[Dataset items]
-------------------------

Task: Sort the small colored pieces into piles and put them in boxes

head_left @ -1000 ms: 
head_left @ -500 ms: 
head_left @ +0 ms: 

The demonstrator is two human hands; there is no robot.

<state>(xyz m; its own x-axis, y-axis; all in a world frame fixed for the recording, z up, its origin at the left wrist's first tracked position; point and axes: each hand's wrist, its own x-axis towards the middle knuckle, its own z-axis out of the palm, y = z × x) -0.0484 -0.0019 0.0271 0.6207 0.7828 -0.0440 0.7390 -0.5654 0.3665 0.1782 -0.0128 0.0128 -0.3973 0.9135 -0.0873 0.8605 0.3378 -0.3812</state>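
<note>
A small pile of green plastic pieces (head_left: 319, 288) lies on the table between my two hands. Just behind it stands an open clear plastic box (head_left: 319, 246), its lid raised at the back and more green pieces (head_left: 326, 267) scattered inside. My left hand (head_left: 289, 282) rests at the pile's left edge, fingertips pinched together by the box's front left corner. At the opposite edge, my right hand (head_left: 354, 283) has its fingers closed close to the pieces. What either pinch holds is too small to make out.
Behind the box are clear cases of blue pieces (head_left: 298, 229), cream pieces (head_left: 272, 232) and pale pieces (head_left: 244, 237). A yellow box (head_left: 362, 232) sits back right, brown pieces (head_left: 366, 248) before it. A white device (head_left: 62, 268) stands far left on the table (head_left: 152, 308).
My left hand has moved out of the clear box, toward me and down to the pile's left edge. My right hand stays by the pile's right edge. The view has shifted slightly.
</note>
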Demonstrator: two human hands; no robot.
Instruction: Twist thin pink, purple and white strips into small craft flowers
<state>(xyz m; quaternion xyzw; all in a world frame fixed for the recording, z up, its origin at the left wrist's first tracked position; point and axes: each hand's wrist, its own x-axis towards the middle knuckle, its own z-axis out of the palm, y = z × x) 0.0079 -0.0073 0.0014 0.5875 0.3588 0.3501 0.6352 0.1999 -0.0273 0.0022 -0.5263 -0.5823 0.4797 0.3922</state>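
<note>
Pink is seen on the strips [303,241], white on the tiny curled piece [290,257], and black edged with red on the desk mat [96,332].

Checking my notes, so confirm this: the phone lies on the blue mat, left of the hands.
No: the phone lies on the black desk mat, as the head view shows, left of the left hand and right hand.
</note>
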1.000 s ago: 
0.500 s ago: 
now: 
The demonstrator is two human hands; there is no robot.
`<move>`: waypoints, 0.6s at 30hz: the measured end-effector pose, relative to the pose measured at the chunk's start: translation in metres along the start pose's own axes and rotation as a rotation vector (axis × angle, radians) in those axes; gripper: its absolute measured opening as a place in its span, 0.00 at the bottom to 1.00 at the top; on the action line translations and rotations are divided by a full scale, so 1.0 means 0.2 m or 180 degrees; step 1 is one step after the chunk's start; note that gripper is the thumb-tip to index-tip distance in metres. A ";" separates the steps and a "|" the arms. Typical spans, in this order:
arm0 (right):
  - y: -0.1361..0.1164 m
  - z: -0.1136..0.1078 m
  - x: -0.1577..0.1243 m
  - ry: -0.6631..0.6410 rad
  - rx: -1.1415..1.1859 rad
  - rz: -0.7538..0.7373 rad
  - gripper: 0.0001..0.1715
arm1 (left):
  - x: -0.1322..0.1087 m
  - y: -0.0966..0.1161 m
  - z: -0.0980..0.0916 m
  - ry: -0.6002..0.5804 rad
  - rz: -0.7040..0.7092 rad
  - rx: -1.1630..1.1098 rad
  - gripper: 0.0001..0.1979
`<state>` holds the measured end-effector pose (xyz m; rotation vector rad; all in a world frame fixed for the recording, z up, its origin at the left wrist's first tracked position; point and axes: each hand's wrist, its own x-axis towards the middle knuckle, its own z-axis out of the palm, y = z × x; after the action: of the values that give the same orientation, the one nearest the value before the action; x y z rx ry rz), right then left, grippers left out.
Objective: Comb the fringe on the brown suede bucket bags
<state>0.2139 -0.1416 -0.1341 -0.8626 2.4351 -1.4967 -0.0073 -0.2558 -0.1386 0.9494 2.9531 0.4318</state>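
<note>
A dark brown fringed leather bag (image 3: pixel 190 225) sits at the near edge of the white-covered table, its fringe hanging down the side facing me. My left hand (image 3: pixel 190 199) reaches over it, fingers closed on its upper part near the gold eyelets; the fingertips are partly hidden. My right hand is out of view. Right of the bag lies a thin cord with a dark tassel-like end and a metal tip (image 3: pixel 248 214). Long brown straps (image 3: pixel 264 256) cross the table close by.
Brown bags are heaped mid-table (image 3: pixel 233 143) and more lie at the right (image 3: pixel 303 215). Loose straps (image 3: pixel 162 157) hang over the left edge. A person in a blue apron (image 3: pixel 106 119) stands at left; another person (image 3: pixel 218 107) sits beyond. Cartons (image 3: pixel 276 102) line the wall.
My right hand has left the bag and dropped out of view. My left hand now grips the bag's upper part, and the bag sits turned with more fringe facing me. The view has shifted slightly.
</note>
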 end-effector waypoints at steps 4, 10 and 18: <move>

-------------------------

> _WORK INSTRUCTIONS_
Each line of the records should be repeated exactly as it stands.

> _SOLUTION TO THE PROBLEM_
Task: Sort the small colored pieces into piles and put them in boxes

head_left @ -1000 ms: 
head_left @ -500 ms: 
head_left @ +0 ms: 

The demonstrator is two human hands; there is no robot.

<state>(xyz m; its own x-axis, y-axis; all in a world frame fixed for the recording, z up, its origin at the left wrist's first tracked position; point and axes: each hand's wrist, its own x-axis towards the middle knuckle, its own z-axis out of the palm, y = z × x) -0.0484 -0.0019 0.0271 0.6207 0.7828 -0.0440 0.7390 -0.5654 0.3665 0.1782 -0.0128 0.0128 -0.3973 0.9135 -0.0873 0.8605 0.3378 -0.3812</state>
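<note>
A small pile of green plastic pieces (head_left: 319, 288) lies on the table between my two hands. Just behind it stands an open clear plastic box (head_left: 319, 246), its lid raised at the back and more green pieces (head_left: 326, 267) scattered inside. My left hand (head_left: 289, 282) rests at the pile's left edge, fingertips pinched together by the box's front left corner. At the opposite edge, my right hand (head_left: 354, 283) has its fingers closed close to the pieces. What either pinch holds is too small to make out.
Behind the box are clear cases of blue pieces (head_left: 298, 229), cream pieces (head_left: 272, 232) and pale pieces (head_left: 244, 237). A yellow box (head_left: 362, 232) sits back right, brown pieces (head_left: 366, 248) before it. A white device (head_left: 62, 268) stands far left on the table (head_left: 152, 308).
My left hand has moved out of the clear box, toward me and down to the pile's left edge. My right hand stays by the pile's right edge. The view has shifted slightly.
</note>
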Demonstrator: two human hands; no robot.
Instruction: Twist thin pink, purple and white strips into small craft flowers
<state>(xyz m; quaternion xyzw; all in a world frame fixed for the recording, z up, its origin at the left wrist's first tracked position; point and axes: each hand's wrist, its own x-axis towards the middle knuckle, its own z-axis out of the palm, y = z × x) 0.0079 -0.0073 0.0014 0.5875 0.3588 0.3501 0.6352 0.1999 -0.0273 0.0022 -0.5263 -0.5823 0.4797 0.3922</state>
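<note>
Pink is seen on the strips [303,241], white on the tiny curled piece [290,257], and black edged with red on the desk mat [96,332].

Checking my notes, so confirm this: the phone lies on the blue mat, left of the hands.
No: the phone lies on the black desk mat, as the head view shows, left of the left hand and right hand.
</note>
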1.000 s ago: 
0.500 s ago: 
now: 
The demonstrator is two human hands; there is no robot.
`<move>`: waypoints, 0.6s at 30hz: the measured end-effector pose, relative to the pose measured at the chunk's start: translation in metres along the start pose's own axes and rotation as a rotation vector (axis × angle, radians) in those axes; gripper: its absolute measured opening as a place in its span, 0.00 at the bottom to 1.00 at the top; on the action line translations and rotations are divided by a full scale, so 1.0 means 0.2 m or 180 degrees; step 1 is one step after the chunk's start; note that gripper is the thumb-tip to index-tip distance in metres. A ";" separates the steps and a "|" the arms. Typical spans, in this order:
arm0 (right):
  - y: -0.1361..0.1164 m
  - z: -0.1136..0.1078 m
  - x: -0.1577..0.1243 m
  - ry: -0.6631..0.6410 rad
  - rx: -1.1415..1.1859 rad
  - rz: -0.7538..0.7373 rad
  - gripper: 0.0001..0.1715
arm1 (left):
  - x: -0.1322..0.1087 m
  - y: -0.0966..0.1161 m
  - z: -0.0980..0.0916 m
  - ry: -0.6002..0.5804 rad
  - rz: -0.7040..0.7092 rad
  - rx: -1.1630..1.1098 rad
  - gripper: 0.0001..0.1979
`<state>` holds the measured end-effector pose (xyz m; rotation vector rad; all in a world frame fixed for the recording, z up, its origin at the left wrist's first tracked position; point and axes: each hand's wrist, its own x-axis towards the middle knuckle, its own z-axis out of the palm, y = z × x; after the action: of the values that give the same orientation, the one nearest the value before the action; x y z rx ry rz), right then left, grippers left out.
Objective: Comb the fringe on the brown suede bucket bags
<state>0.2139 -0.1416 -0.1341 -0.8626 2.4351 -1.4967 -0.0073 -0.2558 -0.1386 0.9494 2.9531 0.4318</state>
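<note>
A dark brown fringed leather bag (image 3: pixel 190 225) sits at the near edge of the white-covered table, its fringe hanging down the side facing me. My left hand (image 3: pixel 190 199) reaches over it, fingers closed on its upper part near the gold eyelets; the fingertips are partly hidden. My right hand is out of view. Right of the bag lies a thin cord with a dark tassel-like end and a metal tip (image 3: pixel 248 214). Long brown straps (image 3: pixel 264 256) cross the table close by.
Brown bags are heaped mid-table (image 3: pixel 233 143) and more lie at the right (image 3: pixel 303 215). Loose straps (image 3: pixel 162 157) hang over the left edge. A person in a blue apron (image 3: pixel 106 119) stands at left; another person (image 3: pixel 218 107) sits beyond. Cartons (image 3: pixel 276 102) line the wall.
My right hand has left the bag and dropped out of view. My left hand now grips the bag's upper part, and the bag sits turned with more fringe facing me. The view has shifted slightly.
</note>
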 end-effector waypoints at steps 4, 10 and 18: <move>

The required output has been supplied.